▶ THE DATA
--- START ---
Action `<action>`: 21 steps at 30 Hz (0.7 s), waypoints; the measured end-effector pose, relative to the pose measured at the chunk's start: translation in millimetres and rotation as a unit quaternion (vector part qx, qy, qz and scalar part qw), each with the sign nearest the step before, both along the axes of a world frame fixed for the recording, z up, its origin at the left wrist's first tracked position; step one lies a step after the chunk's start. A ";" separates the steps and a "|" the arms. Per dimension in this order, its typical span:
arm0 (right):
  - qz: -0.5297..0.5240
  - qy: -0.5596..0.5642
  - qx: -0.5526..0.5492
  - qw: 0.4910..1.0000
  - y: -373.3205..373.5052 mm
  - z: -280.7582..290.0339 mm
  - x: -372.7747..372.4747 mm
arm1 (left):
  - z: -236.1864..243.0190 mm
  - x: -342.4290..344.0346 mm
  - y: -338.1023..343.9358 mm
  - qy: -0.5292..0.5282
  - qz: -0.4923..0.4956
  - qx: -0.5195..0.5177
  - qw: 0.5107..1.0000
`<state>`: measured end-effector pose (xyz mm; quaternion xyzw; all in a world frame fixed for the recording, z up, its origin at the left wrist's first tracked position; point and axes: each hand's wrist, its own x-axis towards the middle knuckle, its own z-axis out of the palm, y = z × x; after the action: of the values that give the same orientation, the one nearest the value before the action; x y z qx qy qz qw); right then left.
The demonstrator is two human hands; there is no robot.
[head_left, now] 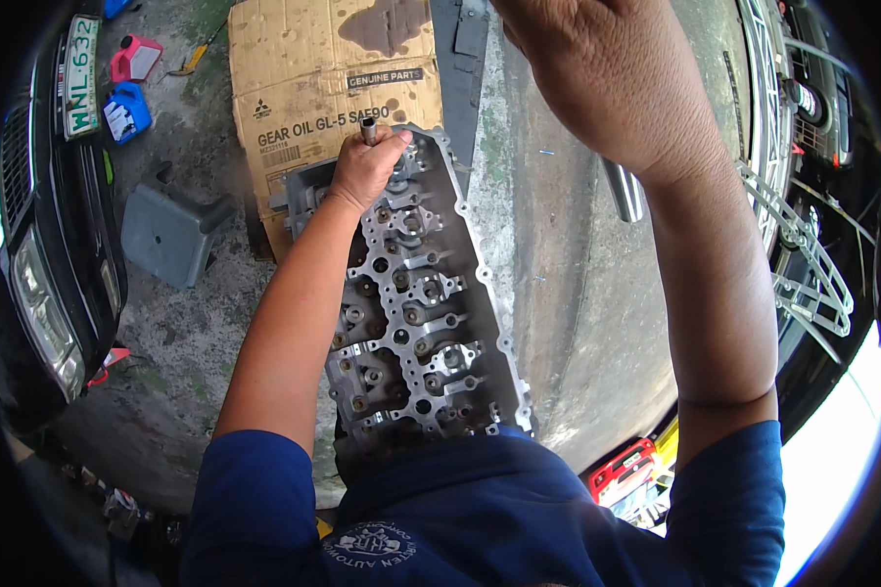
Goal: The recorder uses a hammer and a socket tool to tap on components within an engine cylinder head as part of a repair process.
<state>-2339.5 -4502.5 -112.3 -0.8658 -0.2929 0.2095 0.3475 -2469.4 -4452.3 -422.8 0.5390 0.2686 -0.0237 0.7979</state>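
An engine cylinder head lies in front of me, its open valve side facing up with rows of bores and cam seats. My left hand is closed around an upright hollow metal rod at the far end of the head. The rod's top sticks out above the fist; its lower end is hidden. My right hand is raised close to the camera, cut off by the top edge, its fingers out of sight. A shiny metal bar shows below that wrist, seemingly held in the hand.
A flattened, oil-stained cardboard box lies under the far end of the head. A grey plastic stool, blue jug and pink jug stand left, near a black vehicle. A red case is at lower right.
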 end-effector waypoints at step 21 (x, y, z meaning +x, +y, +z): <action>-0.099 0.187 -0.277 0.937 -216.4 17.6 -113.6 | 125.0 -194.3 64.8 0.072 -0.032 0.114 0.990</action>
<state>-2453.1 -4718.9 -94.7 -0.8973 -0.0660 0.4055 0.1616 -2663.7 -4387.6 -297.8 0.6314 0.3088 -0.0576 0.7089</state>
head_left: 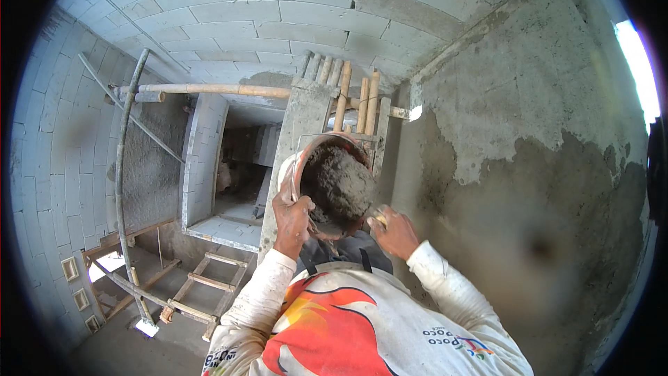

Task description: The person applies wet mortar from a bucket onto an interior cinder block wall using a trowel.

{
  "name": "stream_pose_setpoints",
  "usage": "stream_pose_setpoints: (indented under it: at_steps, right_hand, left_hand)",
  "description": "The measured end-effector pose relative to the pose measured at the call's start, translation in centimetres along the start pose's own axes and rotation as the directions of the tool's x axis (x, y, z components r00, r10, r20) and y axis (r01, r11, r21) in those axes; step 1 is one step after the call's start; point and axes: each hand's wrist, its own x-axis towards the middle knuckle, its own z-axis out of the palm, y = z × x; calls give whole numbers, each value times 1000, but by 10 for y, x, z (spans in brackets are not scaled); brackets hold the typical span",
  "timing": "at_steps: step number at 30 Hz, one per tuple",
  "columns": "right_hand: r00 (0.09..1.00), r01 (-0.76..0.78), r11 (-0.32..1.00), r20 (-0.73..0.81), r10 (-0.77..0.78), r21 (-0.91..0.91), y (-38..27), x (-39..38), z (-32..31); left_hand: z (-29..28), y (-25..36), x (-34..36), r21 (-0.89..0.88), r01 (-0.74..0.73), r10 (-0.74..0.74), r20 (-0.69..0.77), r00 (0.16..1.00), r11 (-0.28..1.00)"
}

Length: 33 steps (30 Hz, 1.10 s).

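A bucket (298, 179) with a reddish rim stands tilted in front of my body. Inside it is a heap of wet grey mortar (342, 182). My left hand (292, 221) is closed on the bucket's near left rim, with the thumb over the edge. At the bucket's right side, my right hand (396, 234) is closed round a short pale yellow handle (380, 220). The working end of that tool does not show apart from the mortar, so its kind is unclear.
A mortar-stained plank (300, 117) and several bamboo poles (363, 103) lie beyond the bucket. On the right is a partly wet plastered wall (536, 167). A block wall (299, 10) rises ahead. An opening (243, 160) and a wooden ladder (209, 282) are lower left.
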Motion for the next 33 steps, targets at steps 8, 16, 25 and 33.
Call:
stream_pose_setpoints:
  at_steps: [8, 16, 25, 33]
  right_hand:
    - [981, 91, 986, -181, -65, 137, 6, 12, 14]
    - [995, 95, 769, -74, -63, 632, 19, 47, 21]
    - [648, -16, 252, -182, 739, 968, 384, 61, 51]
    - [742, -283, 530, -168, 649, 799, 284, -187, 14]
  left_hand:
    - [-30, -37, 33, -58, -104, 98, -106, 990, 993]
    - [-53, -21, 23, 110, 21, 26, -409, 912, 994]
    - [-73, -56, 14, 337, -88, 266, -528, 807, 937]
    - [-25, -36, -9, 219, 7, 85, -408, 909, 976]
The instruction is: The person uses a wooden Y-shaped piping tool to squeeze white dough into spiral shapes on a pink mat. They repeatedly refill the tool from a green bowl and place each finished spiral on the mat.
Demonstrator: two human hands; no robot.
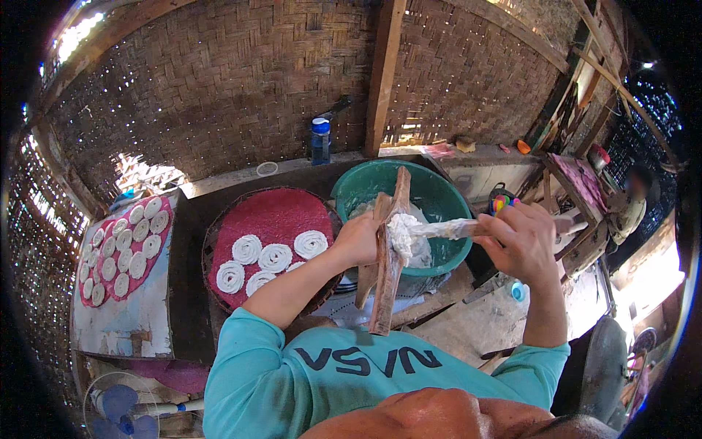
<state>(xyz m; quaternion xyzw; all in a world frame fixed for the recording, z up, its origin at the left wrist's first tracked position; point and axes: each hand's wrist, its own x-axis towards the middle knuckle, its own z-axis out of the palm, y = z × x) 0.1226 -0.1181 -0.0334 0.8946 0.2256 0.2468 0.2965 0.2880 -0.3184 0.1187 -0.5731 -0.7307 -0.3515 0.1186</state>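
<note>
Woven bamboo walls close in a dim tabletop that carries a round red tray (274, 212) with five white dough coils (275, 257) on it and, just beside it, a green basin (446, 197). Over the basin the left hand (358, 240) is closed around a wooden press (387, 271), holding it upright, while the right hand (521, 240) grips a white-smeared stick (446, 229), its tip in the dough lump (401, 233) on the press. Loading the press seems the step in hand; next comes packing the dough firmly before squeezing coils onto the tray's bare red part.
</note>
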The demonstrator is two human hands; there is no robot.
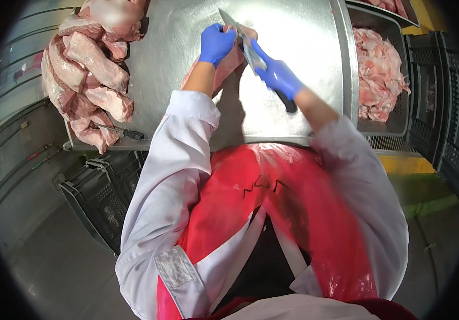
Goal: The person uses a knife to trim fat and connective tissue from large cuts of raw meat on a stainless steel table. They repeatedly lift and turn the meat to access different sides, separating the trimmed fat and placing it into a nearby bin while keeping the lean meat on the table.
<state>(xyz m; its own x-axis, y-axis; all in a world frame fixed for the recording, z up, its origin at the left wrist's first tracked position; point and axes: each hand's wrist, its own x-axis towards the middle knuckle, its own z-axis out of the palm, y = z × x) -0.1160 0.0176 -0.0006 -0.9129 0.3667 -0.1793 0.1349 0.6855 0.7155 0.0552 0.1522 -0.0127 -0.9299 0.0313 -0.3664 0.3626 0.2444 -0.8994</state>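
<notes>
Meat cut (228, 66) lies mid-table on the steel table (293, 64), and your left hand (216, 44) has its blue-gloved fingers curled tight over its top end. Your right hand (277, 76) is wrapped shut around the knife (250, 50), blade against the cut. Pork pieces (88, 80) pile up left; a tray of trimmings (379, 74) sits right.

No packages, signs or screens show. The nearest thing to a label is a pale grey rectangular patch (174, 266) on the left sleeve of the white coat, near the lower edge. Some black handwritten marks (264, 188) sit on the red plastic apron, at chest height.
</notes>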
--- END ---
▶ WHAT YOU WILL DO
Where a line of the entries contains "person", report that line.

▶ SOLUTION FOR THIS EXERCISE
Task description: The person applies wet mortar from a bucket onto an interior cinder block wall using a trowel.
The instruction is: The person uses a wooden Y-shaped piping tool to squeeze white dough into spiral shapes on a pink mat. They repeatedly refill the tool from a green bowl and place each finished spiral on the mat.
Goal: The person uses a knife to trim fat and connective tissue from large cuts of raw meat on a stainless steel table. They repeatedly lift and turn the meat to access different sides, separating the trimmed fat and placing it into a nearby bin while keeping the lean meat on the table.

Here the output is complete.